Exercise: The answer must be every line below that contains the string "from".

§

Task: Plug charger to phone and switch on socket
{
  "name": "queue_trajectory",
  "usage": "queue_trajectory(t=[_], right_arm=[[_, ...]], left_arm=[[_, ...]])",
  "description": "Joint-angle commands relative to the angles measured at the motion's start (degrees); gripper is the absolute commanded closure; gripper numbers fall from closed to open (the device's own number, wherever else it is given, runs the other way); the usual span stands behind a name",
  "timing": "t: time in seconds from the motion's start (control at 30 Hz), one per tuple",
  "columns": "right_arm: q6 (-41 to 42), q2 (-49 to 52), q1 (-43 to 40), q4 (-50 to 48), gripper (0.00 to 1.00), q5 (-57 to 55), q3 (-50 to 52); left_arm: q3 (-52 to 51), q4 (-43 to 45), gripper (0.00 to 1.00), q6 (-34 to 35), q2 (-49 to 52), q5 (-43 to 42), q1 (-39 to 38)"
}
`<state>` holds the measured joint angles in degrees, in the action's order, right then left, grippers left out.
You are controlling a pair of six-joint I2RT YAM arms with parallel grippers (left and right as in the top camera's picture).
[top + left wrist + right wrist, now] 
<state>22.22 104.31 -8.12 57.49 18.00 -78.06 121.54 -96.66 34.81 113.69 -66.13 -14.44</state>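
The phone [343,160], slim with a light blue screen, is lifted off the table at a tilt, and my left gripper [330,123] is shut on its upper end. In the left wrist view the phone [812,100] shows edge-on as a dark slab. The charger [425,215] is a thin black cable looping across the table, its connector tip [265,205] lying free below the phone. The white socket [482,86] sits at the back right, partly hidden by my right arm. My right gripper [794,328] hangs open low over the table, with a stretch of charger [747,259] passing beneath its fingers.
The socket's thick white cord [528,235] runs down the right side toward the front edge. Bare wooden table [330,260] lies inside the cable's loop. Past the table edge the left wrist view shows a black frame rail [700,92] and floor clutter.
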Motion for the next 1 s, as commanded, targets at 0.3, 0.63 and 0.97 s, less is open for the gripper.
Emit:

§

Solution to this exercise:
  "description": "Joint-angle commands relative to the angles measured at the motion's start (degrees); gripper is the absolute commanded closure; gripper numbers fall from closed to open (the device's own number, wherever else it is given, runs the other way); the usual span stands behind a name",
  "timing": "t: time in seconds from the motion's start (control at 30 Hz), one per tuple",

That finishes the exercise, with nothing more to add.